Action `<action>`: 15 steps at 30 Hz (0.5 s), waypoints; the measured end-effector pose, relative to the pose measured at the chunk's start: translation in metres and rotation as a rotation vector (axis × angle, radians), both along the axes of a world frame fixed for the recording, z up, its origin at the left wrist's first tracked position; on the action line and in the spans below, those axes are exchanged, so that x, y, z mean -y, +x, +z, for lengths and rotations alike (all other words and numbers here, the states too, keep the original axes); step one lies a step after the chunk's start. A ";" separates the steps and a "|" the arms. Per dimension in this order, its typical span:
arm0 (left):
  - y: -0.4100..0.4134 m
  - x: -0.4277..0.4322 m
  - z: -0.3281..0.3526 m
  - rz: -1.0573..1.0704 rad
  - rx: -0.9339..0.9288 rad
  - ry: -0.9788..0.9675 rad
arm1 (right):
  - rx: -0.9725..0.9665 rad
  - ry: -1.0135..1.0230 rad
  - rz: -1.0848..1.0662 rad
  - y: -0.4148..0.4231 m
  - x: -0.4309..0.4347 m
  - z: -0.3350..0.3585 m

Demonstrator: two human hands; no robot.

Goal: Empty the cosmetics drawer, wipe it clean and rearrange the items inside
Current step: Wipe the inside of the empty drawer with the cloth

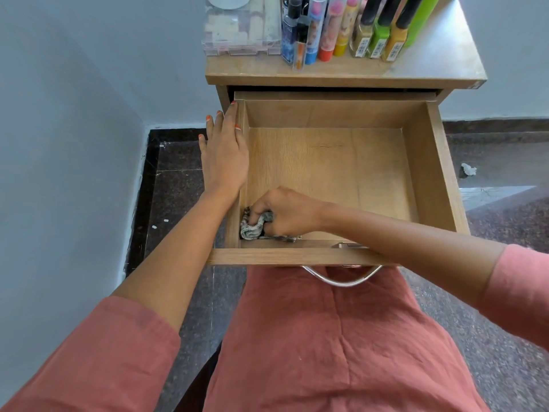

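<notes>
The wooden drawer (pixel 430 162) is pulled out below the small cabinet and holds only a cloth. My right hand (pixel 285 212) grips a crumpled grey patterned cloth (pixel 252 227) and presses it into the drawer's near left corner. My left hand (pixel 224 153) lies flat with straight fingers along the top of the drawer's left wall. On the cabinet top (pixel 439 55) stand several cosmetic tubes and bottles (pixel 347 28) beside a clear plastic organiser box (pixel 240 28).
A curved metal handle (pixel 341 278) sticks out from the drawer front above my lap. A grey wall runs along the left. On the dark stone floor at the right lies a crumpled white scrap (pixel 468 169).
</notes>
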State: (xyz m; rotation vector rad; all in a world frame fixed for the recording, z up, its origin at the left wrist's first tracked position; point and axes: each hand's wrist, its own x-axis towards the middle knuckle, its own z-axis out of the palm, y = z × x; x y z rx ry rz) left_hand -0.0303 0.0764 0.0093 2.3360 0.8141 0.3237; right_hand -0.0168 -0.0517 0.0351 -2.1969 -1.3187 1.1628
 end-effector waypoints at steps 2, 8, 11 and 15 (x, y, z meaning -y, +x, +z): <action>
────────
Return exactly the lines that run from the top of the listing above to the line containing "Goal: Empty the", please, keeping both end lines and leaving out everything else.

Action `<action>`: 15 steps at 30 Hz (0.5 s), waypoints; the measured end-effector pose, relative to the pose measured at the chunk's start: translation in metres and rotation as a rotation vector (axis × angle, radians), both along the axes of a world frame fixed for the recording, z up, its origin at the left wrist's first tracked position; on the action line and in the spans below, those axes are exchanged, so that x, y, z mean -y, +x, +z, for lengths and rotations alike (all other words and numbers here, the states too, keep the original axes); step one lies a step after the chunk's start. A ";" separates the steps and a "|" the arms. Per dimension in this order, its typical span:
arm0 (left):
  - y: -0.4100..0.4134 m
  - x: -0.4277..0.4322 m
  - z: -0.3281..0.3526 m
  - rz: -1.0573..1.0704 rad
  - rx: -0.9339..0.9288 rad
  - ry: -0.9788..0.9675 rad
arm1 (right):
  - rx: -0.9725..0.9665 rad
  - ry: -1.0135..1.0230 rad
  - rz: -1.0848..1.0662 rad
  - y: -0.4148..0.4231 m
  - x: -0.4309..0.4347 m
  - z: -0.3350..0.3585 m

Demonstrator: two human hands; no robot.

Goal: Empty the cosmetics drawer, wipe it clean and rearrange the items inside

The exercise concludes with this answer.